Committee members pressed on priorities and phasing. Some senators asked whether portions of the project could be staged to reduce near‑term cost; Bergbauer and other staff said breaking the case-management roll‑out into partial implementations would force staff to operate multiple systems simultaneously, increasing disruption and training burdens.
Digital court solution and disruptors Bergbauer described an urgent need for a courtroom‑specific virtual platform because the department has seen “coordinated attacks on our virtual proceedings” since July of last year, with intruders “displaying violent videos, ***********, racist language” and repeating attacks dozens of times per day. He said conventional meeting platforms such as WebEx were chosen quickly during the pandemic but lack the court‑specific controls the department now needs.
Judicial staff said the FY25 emergency funding included smaller supplements to begin procuring a digital court product. The department summarized past requests as an emergency supplemental of $200,000, a subsequent supplemental of about $541,000, and a FY26 request for roughly $3.0 million, with an ongoing annual cost in the neighborhood of $4.0 million for software subscriptions and support. Bergbauer and procurement staff said they have received roughly eight vendor responses in the request‑for‑proposal process and are seeking vendors focused on court features (participant controls, rapid expulsion, transcription, captioning and translation) rather than general meeting platforms.

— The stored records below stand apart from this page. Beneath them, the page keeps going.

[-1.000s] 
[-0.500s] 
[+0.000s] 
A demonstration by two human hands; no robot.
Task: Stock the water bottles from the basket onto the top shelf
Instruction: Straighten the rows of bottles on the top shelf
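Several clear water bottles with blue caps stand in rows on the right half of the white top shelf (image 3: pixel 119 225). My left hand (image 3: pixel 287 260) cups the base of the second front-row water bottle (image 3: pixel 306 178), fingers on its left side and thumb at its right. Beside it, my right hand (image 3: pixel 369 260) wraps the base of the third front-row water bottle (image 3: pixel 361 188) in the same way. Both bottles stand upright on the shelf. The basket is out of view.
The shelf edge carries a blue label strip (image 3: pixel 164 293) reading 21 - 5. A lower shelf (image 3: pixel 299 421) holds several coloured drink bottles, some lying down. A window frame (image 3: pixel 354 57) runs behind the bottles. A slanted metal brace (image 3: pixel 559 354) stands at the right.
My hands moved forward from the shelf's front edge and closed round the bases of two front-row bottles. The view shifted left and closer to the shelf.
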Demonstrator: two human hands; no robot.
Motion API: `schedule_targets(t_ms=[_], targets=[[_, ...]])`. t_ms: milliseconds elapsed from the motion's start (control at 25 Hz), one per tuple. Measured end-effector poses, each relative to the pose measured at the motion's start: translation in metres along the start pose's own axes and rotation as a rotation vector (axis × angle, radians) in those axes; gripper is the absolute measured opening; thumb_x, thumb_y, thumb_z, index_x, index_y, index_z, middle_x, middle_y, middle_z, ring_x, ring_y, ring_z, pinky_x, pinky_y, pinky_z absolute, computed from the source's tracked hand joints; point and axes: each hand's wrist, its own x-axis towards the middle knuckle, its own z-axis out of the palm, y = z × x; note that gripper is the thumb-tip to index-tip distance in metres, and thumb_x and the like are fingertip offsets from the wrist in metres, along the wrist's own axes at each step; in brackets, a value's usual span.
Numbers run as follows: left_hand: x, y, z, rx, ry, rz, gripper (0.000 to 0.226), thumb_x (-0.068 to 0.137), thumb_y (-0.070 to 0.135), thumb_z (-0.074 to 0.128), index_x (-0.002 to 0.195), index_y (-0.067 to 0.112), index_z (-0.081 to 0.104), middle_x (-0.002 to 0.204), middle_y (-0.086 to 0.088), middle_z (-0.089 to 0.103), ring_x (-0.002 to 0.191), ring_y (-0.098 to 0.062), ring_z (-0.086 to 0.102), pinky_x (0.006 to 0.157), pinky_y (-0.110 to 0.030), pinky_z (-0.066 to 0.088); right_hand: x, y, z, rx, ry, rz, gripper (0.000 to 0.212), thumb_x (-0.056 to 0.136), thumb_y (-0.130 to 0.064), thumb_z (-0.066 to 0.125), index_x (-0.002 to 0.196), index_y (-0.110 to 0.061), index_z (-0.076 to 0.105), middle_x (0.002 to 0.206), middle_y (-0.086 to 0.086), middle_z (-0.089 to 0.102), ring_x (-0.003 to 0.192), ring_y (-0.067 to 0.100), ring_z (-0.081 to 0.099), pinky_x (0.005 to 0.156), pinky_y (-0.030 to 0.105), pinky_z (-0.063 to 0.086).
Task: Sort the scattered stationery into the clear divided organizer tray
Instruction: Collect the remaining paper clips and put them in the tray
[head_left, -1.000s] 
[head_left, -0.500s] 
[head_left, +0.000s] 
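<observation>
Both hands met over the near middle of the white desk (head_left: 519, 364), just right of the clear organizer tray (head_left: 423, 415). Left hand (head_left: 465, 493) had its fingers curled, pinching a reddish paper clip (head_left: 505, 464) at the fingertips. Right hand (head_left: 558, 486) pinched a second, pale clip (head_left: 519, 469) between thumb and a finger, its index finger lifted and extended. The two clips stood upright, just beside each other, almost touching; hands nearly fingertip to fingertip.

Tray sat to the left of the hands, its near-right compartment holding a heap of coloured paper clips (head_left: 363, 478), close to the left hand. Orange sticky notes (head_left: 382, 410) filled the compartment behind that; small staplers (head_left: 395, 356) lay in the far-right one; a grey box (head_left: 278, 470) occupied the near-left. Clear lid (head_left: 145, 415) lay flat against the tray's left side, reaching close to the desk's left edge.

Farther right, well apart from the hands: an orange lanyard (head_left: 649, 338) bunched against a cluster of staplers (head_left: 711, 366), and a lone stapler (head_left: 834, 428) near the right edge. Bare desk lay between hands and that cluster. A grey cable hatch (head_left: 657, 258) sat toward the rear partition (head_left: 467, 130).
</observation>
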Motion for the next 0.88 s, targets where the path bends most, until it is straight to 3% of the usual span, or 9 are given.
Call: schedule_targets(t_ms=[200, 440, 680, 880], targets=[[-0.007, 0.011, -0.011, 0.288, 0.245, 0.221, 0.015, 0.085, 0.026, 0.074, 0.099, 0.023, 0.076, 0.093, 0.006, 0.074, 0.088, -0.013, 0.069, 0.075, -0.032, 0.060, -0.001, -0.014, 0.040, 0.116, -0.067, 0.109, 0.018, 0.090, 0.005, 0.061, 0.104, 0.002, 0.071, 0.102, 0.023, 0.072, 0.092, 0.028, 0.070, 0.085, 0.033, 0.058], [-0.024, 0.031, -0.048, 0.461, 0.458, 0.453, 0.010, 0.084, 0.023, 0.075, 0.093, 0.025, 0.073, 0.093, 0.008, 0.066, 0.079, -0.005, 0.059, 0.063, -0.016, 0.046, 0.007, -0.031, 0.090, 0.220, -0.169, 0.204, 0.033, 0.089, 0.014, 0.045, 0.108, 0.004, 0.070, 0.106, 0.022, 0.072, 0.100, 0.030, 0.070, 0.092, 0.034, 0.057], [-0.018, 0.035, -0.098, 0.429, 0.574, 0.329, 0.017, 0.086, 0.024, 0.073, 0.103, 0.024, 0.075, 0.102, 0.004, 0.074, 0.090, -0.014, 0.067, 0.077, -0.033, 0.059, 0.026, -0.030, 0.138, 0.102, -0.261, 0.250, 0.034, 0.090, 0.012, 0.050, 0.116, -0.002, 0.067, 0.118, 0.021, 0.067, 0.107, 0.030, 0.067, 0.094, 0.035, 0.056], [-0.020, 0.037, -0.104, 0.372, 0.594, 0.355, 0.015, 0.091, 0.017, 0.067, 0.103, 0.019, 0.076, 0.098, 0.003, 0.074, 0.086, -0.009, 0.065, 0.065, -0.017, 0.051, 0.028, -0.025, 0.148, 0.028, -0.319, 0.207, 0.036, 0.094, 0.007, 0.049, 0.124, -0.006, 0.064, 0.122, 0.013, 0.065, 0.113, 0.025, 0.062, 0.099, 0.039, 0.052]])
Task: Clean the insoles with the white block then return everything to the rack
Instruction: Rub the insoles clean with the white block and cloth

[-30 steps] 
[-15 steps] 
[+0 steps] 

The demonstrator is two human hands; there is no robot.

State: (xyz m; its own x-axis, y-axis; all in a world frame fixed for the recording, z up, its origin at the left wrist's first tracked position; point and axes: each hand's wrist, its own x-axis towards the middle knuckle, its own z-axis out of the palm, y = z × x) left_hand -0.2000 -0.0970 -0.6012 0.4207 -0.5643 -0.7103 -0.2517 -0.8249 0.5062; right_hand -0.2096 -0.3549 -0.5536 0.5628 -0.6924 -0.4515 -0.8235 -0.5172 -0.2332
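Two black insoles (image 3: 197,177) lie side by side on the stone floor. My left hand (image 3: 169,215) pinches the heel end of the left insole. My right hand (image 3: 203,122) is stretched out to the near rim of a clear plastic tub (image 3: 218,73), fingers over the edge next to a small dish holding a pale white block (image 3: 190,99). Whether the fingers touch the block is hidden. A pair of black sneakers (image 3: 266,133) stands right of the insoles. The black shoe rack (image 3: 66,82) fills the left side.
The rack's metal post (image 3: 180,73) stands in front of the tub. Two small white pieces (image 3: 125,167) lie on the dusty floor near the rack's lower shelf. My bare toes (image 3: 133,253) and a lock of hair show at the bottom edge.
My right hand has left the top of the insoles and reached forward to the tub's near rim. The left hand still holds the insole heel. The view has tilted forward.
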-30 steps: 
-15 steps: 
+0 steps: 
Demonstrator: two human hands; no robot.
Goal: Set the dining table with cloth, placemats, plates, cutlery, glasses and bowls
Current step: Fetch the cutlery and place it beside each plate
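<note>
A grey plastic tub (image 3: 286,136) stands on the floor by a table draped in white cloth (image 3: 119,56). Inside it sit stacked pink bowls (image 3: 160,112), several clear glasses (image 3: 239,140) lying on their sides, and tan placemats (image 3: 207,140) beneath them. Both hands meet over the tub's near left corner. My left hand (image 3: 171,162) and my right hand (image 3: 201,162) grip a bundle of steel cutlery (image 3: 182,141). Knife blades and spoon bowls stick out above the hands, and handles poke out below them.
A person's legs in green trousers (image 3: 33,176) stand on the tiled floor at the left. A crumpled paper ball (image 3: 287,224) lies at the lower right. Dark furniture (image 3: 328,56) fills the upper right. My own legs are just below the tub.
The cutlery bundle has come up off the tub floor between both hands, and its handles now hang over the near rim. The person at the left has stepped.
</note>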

Data‑center refresh (deferred) The department said it operates two judicial data centers that host network and server equipment supporting the current case‑management ecosystem and other applications. Equipment lifecycles are roughly five to seven years, and the department described some components as approaching end of life. Bergbauer said some on‑prem infrastructure will likely be required for the foreseeable future because legacy systems and state‑wide networking needs do not port immediately to a cloud‑only model.
To preserve cash‑fund resources for the more urgent digital‑court needs, department staff said they removed the data‑center refresh from the FY26 requests and plan to return with that request in a future budget cycle.
Committee follow-up and next steps Legislative Council staff said it will circulate an updated memo with clarified figures and an up‑to‑date Schedule 9 showing cash‑fund projections; Samantha Falco, Legislative Council staff, said she would provide the updated information to the committee within days. Committee members said they will take formal action at the next meeting, scheduled for next week, after receiving the updated materials.
Ending: the committee left the record open for updated budget schedules and additional questions; staff said they plan a comeback discussion with the Joint Budget Committee on the general‑fund portion after the committee issues its recommendation.